Прямо перед ним изгибалась стеклянная стенка бака, измазанная прозрачной жидкостью. Когда к телу полностью вернулась чувствительность, он осознал, что капли покрывают всю его кожу, и чихнул, изгоняя жижу из носа. Трубка во рту развернулась, выходя, вызвав мгновенную панику. Змея в горле! Каллум начал давиться, но тут конец канюли оторвался от губ, и по ногам потекло что–то липкое. Замигали, зеленея, новые иконки. От пупочных впадин с громким хлопком отделились пуповины. Металлические трубки, свертываясь кольцами, втягивались в крышку бака. Когда отсоединялись катетеры для удаления мочи, он постарался не морщиться.

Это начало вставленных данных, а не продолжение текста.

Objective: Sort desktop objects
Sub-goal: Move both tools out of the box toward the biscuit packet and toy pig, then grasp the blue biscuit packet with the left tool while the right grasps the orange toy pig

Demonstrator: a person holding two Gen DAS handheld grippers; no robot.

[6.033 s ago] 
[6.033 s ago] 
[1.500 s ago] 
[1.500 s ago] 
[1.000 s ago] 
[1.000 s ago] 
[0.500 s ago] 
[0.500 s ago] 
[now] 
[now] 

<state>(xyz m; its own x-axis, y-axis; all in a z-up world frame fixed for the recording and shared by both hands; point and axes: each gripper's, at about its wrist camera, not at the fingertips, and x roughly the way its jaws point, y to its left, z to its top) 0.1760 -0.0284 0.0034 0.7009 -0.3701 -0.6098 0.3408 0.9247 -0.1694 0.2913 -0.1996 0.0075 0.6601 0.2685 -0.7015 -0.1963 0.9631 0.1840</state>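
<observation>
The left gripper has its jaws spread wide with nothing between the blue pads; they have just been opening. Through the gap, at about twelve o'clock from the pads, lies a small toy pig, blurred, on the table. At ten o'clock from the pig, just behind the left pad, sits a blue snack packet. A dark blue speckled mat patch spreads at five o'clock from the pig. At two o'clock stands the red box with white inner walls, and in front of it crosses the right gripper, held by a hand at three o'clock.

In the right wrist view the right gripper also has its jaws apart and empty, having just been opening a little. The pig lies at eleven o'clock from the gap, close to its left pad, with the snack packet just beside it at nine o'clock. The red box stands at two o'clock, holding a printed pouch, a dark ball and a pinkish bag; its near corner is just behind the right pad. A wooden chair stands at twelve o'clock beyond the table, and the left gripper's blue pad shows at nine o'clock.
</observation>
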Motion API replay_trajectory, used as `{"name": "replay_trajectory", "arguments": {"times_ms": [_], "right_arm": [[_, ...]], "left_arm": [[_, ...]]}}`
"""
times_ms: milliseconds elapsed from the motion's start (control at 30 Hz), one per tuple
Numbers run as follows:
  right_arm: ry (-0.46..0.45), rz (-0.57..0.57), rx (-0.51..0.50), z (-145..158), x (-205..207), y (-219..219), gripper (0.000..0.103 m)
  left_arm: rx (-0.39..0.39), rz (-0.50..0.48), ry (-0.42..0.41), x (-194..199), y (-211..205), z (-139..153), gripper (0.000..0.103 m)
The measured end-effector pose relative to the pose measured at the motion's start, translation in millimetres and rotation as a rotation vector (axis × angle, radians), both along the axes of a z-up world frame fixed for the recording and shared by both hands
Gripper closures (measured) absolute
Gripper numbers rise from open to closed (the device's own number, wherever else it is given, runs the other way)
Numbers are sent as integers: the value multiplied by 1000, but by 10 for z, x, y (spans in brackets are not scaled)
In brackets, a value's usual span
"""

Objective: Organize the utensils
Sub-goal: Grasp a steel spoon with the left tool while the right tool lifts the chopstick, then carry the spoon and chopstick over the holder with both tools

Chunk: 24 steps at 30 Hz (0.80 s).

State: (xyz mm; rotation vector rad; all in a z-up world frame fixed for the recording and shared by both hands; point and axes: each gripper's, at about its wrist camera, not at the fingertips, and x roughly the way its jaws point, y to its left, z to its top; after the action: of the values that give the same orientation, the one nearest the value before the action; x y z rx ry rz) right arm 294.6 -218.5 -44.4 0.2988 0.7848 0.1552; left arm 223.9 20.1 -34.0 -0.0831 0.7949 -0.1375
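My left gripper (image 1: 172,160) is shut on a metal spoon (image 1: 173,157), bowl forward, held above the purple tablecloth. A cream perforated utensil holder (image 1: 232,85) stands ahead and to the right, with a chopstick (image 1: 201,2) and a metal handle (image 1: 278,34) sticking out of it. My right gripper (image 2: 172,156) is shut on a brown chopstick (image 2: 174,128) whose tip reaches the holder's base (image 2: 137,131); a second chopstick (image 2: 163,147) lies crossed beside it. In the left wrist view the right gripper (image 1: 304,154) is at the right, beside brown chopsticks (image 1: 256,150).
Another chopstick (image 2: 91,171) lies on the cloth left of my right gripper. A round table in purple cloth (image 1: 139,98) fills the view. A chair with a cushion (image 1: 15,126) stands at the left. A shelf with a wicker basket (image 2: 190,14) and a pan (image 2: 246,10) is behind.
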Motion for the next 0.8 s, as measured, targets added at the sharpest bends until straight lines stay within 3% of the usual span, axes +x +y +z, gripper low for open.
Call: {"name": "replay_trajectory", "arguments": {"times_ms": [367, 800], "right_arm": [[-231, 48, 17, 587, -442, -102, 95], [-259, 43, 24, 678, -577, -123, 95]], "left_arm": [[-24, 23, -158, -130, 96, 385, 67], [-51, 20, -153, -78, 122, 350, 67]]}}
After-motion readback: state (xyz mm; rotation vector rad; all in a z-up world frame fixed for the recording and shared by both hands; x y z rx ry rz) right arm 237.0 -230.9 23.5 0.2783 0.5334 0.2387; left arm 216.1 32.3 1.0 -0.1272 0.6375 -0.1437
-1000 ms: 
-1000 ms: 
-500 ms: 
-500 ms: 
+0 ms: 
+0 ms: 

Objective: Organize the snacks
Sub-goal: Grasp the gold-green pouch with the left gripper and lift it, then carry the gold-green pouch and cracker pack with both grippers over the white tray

Мигнула последняя иконка, рама отпустила его, и стеклянная стена раздвинулась, выпуская Каллума наружу. Он стоял на решетчатом полу в центральной камере «Еретика–мстителя» — цилиндре двадцати метров высотой, разделенном решетками на три секции. Бывший корабль оликсов основательно перекроили, снабдив пятью анабиозными камерами. Человеческое оборудование и материалы вытеснили первоначальные стены, создав металлическую трубу, загроможденную пустыми системными стойками, наводящими Каллума на мысли о подводных лодках двадцатого века. Акцент делался на функциональности, а не на «творческом подходе», свойственном дизайну двадцать третьего столетия, в то время как баки, настораживающе похожие на гробы, как будто бы явились из тех времен, когда властвовала инквизиция.
— Как же ты торопилась выбраться оттуда, — обратился Каллум к Кандаре, когда они ждали, пока Алик и Юрий спустятся по лестнице на нижнюю палубу.
— А тебе хорошо в этом белом пузыре? — с любопытством поинтересовалась она.
— Конечно.
— А вот мне нет. Нужны улучшения. И немалые.
— Бак выполняет свою работу.
— Каллум, нам предстоит провести вместе годы в симулякре рубки. И мне совсем не улыбается каждый раз пугаться.
— Можно добавить текстур. Как ты сказала, у нас масса времени, чтобы опробовать новые дизайны.
— И запах?
— А что запах?
— А то, что его нет. Или ты не заметил?
— Я… нет, — признался Каллум.
— Что ж, значит, это еще один нервный импульс, который интерфейс не освоил. — Она оглянулась на лестницу, на Джессику, проследовавшую за Аликом вниз. — Интересно, может, неаны забыли встроить в свои метачеловеческие тела обоняние?